Pick up my guitar and play, just like yesterday, then I get on my knees and pray. We don’t get fooled again. ... Meet the new boss, same as the old boss.
— The Who
As regular readers of this publication know, The Herald’s Editorial Board has chosen to endorse Mitt Romney in his quest to unseat Barack Obama as President of the United States.
Part of the reasoning for the Ed Board’s decision is based on economics, the newspaper having decided that Romney’s economic plan will do more than Obama’s to get the nation’s economy out of the doldrums that have left millions of Americans among the unemployed.
Using all the investigative reporting tools I’ve gleaned from reading posts by informed readers like gotanyfacts and a well-known ears, nose and throat doc who’s about as sharp as they come, I’ve been able to uncover both candidates’ economic plans for the country. I’ll summarize for those with short attention spans and because, let’s face it, it has nothing to do with music.
THE ROMNEY PLAN: The former Massachusetts governor has promised voters he’ll use his experience as a successful businessman and the things he’s learned while securing his private fortune to turn America’s economy around.
He’s not kidding.
The key point to his economic plan is to raise investment capital from places like China, nations rich in Middle Eastern oil and from British Petroleum and then take financial control of a few meaningless states like Rhode Island, Iowa and either North or South Dakota, depending, his plan notes, on which one has Mount Rushmore.
Once Romney and his investors have taken control of these states, they will systematically sell off all their assets to the highest bidder. When they’ve squeezed every dollar they can out of the selected states — beachfront property in Rhode Island, potatoes in Idaho, mineral rights in either North or South Dakota — the Romney administration and its financial partners will simply shut those states down.
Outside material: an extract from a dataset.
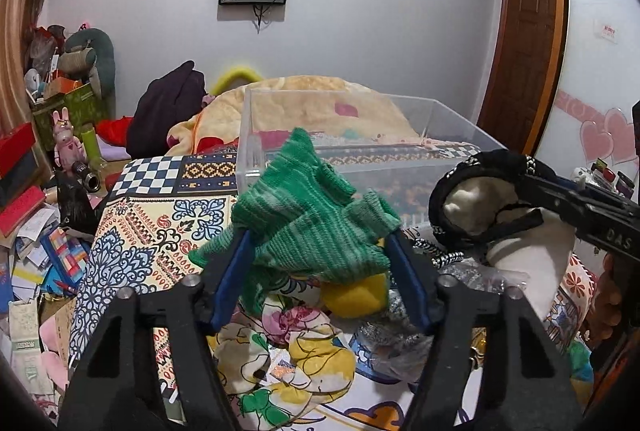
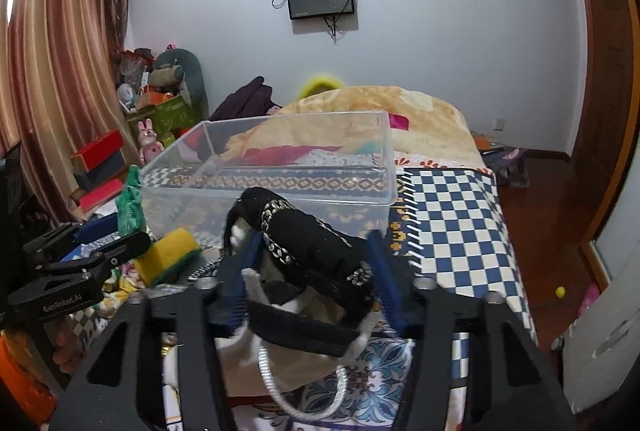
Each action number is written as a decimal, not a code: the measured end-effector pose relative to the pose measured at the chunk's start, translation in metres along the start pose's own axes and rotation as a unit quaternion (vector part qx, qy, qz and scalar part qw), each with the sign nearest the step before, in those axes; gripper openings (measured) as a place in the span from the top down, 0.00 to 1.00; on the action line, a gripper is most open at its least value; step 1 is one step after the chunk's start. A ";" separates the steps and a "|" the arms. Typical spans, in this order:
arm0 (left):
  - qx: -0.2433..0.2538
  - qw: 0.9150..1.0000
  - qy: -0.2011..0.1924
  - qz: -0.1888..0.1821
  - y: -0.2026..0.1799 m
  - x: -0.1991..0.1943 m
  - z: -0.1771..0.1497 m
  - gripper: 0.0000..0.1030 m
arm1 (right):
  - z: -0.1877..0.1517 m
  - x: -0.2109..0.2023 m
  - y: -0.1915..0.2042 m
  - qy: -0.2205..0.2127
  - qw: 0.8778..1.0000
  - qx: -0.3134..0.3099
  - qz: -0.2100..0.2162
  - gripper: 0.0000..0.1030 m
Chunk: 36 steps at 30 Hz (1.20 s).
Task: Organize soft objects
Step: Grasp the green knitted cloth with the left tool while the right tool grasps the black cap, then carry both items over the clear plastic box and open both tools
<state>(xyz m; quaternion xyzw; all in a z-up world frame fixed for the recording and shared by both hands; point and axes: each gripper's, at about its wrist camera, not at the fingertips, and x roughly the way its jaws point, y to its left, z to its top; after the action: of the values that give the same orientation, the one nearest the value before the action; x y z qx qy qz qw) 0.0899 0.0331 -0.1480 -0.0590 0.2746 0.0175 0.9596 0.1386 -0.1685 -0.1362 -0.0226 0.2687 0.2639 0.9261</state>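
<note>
Left wrist view looks along the left claw [image 1: 318, 251], whose blue-padded fingers [image 1: 236, 271] are partly closed on a green knitted cloth [image 1: 304, 215], lifted just in front of the clear plastic bin [image 1: 360, 159] on the bed. Under the cloth, nearer than the bin, lie a yellow sponge [image 1: 356, 295] and a floral fabric [image 1: 280, 343] on the patterned bedspread [image 1: 132, 223]. To the right of the bin the right claw [image 1: 520, 175] reaches in level from the side, gripping a black pouch with studded trim [image 1: 480, 167] with pale cream cloth bulging from it; white letters "DAS" can be read on its black body.

Right wrist view shows that same claw [image 2: 316, 255] from behind, its fingers pressed on both sides of the black pouch [image 2: 312, 243], held just in front of the bin [image 2: 272, 167]. A white cord loop [image 2: 296, 391] hangs below, which the other view does not show. Left of the bin the left claw [image 2: 112, 231] comes in, marked "GenRobot.AI", with the green cloth [image 2: 130, 203] at its tip and the sponge [image 2: 168, 255] beside it. Only this view shows the blue-and-white checkered cloth [image 2: 452, 231] right of the bin and the wooden floor [image 2: 548, 231] beyond.
</note>
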 end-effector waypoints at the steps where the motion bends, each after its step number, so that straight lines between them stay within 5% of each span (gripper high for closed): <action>1: 0.001 1.000 0.001 -0.002 0.000 -0.001 -0.001 0.46 | 0.001 0.001 0.000 -0.001 1.000 -0.001 0.000 0.64; 5: 0.011 1.000 -0.003 -0.006 -0.006 -0.005 -0.003 0.60 | 0.003 -0.005 0.003 -0.010 1.000 -0.010 0.001 0.73; 17: 0.008 0.998 -0.039 -0.038 -0.009 -0.042 0.007 0.80 | 0.022 -0.027 0.006 -0.061 0.998 -0.011 0.016 0.80; 22: 0.006 0.997 -0.047 -0.063 -0.011 -0.054 0.019 0.84 | 0.028 -0.039 0.006 -0.083 0.996 -0.009 0.016 0.81; 36: 0.045 0.992 -0.107 -0.050 -0.021 -0.083 0.074 0.85 | 0.062 -0.043 0.001 -0.127 0.992 -0.008 0.002 0.81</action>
<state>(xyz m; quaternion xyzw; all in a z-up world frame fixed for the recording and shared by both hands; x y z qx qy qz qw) 0.0595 0.0213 -0.0391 -0.0269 0.1679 -0.0368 0.9848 0.1377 -0.1769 -0.0617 0.0041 0.1466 0.2691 0.9519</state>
People who live there? They will be given a $20 Trailways voucher and 48 hours to get the hell out of Dodge.
“If they don’t want the bus tickets, let ‘em walk,” Romney’s running mate, Paul Ryan, said during one summit gathering. “If they’re not gone in 48 hours, we can bring some of the invading force we’ll be sending to Canada back down to the lower 48 in a matter of hours.”
Once Romney and his financial partners have divided the money equitably and he’s stuffed his shares in as many off-shore accounts as tax laws allow — because there’s no way the guy who would be president of the United States would ever use shady tax shelters to assure none of Tag and Biff and Boof and Junior’s inheritance funds get into the hands of the government treasury — he’ll invest the rest and pay a very honest 14 percent tax on it. That, his advisers declare, will be enough to dull the impact of sequestration.
THE OBAMA PLAN: President Obama’s revised economic plan for his second term is, admittedly, not a whole lot different from the first time around. He plans to do nothing, collect big-money influence “donations” from the rich people he accuses Romney of favoring over “common folks” like himself — as if a guy who rakes in millions of dollars a year in book royalties and other fees and stands to make a hundred jillion dollars as a speaker when he leaves office could ever be considered common — and then when the economy continues its slide hellward, blame it all on the Republicans in Congress.
He’ll invite Ringo Starr, Ben Vereen, James Earl Jones, Tommy Tune, Hank Williams Jr. and former President Jimmy Carter to an honors dinner and sing “Family Tradition” with Hank Jr. as the country marvels once again at what a cool guy he is.
Americans who do not belong to the same country club as Romney or whose children don’t go to school with Malia and Sasha, meanwhile, will start watching episodes of the new NBC TV hit drama “Revolution” ... maybe pick up a few survival skills necessary to make it in a post-apocalyptic world. I’m looking to hook up with Charlie’s group first thing.